__WHAT THIS TASK INVOLVES__:
Take the lines below beginning at the line that has "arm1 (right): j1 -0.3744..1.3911" and stopping after the line that has "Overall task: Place", and print them exactly as they are, with no other lines.

__ENTRIES SHOWN__:
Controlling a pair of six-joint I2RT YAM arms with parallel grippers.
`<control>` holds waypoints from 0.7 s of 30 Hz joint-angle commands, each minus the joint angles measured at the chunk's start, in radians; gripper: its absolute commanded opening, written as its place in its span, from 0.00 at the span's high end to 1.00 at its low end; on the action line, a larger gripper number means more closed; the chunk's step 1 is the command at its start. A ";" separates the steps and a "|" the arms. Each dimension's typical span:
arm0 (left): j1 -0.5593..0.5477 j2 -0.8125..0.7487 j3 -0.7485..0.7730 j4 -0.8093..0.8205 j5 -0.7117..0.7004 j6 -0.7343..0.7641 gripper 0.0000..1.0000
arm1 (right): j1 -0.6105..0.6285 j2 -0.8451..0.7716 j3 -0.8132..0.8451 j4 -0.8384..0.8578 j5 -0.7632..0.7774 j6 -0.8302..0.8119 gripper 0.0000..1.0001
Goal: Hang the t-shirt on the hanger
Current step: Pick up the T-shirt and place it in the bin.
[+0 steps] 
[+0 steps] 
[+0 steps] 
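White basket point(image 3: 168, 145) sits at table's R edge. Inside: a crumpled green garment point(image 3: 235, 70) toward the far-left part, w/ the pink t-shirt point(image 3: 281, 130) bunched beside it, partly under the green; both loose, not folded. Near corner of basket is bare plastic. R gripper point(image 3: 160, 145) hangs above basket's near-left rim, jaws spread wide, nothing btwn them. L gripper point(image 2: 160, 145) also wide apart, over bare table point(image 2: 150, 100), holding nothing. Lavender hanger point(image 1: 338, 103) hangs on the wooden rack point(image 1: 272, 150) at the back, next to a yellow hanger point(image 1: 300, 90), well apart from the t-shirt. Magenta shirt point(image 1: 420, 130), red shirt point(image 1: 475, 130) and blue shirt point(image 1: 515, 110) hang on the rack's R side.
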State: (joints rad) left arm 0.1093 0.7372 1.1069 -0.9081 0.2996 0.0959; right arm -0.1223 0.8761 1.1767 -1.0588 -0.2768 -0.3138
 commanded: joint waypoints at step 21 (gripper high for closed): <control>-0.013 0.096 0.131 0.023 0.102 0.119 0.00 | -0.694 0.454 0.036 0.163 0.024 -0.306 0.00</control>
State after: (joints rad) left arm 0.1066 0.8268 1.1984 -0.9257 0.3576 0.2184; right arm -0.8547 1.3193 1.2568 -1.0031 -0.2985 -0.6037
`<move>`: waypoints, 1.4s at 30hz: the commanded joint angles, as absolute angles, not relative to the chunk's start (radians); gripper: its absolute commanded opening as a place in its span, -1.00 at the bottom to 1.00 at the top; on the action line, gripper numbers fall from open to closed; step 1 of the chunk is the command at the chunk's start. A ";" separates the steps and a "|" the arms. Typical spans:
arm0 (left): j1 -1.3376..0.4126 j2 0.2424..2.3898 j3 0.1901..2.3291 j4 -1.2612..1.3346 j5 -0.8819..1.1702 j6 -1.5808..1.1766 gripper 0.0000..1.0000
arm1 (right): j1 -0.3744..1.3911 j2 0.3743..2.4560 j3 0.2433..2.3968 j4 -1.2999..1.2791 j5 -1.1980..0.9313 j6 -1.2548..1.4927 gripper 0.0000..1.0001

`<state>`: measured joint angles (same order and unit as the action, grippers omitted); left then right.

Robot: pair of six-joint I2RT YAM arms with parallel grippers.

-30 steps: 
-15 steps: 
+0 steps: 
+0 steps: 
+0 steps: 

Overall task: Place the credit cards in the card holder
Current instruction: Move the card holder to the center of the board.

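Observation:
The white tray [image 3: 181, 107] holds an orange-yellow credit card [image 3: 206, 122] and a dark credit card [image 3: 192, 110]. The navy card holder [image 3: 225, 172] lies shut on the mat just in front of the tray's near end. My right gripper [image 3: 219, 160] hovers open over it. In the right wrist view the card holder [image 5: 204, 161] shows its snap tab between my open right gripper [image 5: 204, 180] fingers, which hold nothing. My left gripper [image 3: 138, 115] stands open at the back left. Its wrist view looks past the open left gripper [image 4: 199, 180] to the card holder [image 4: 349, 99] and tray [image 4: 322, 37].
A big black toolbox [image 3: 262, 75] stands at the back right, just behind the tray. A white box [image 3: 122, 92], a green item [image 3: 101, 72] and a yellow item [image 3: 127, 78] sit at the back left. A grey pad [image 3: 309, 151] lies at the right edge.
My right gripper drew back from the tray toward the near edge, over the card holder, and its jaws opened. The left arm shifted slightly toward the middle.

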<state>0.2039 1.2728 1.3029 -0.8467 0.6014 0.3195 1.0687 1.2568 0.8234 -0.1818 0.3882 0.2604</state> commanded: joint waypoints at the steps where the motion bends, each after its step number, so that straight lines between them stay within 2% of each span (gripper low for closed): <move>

__ANSWER TO THE PROBLEM__:
arm1 (right): j1 -0.3744..1.3911 j2 0.3743..2.4560 j3 0.2433..2.3968 j4 -1.2999..1.2791 j5 -1.1980..0.9313 j6 -1.2548..1.4927 gripper 0.0000..1.0001

`<state>`: measured joint angles (same order and unit as the action, grippers omitted); left then right.

Robot: pair of six-joint I2RT YAM arms with parallel grippers.

-30 steps: 
-15 steps: 
+0 steps: 
+0 steps: 
+0 steps: 

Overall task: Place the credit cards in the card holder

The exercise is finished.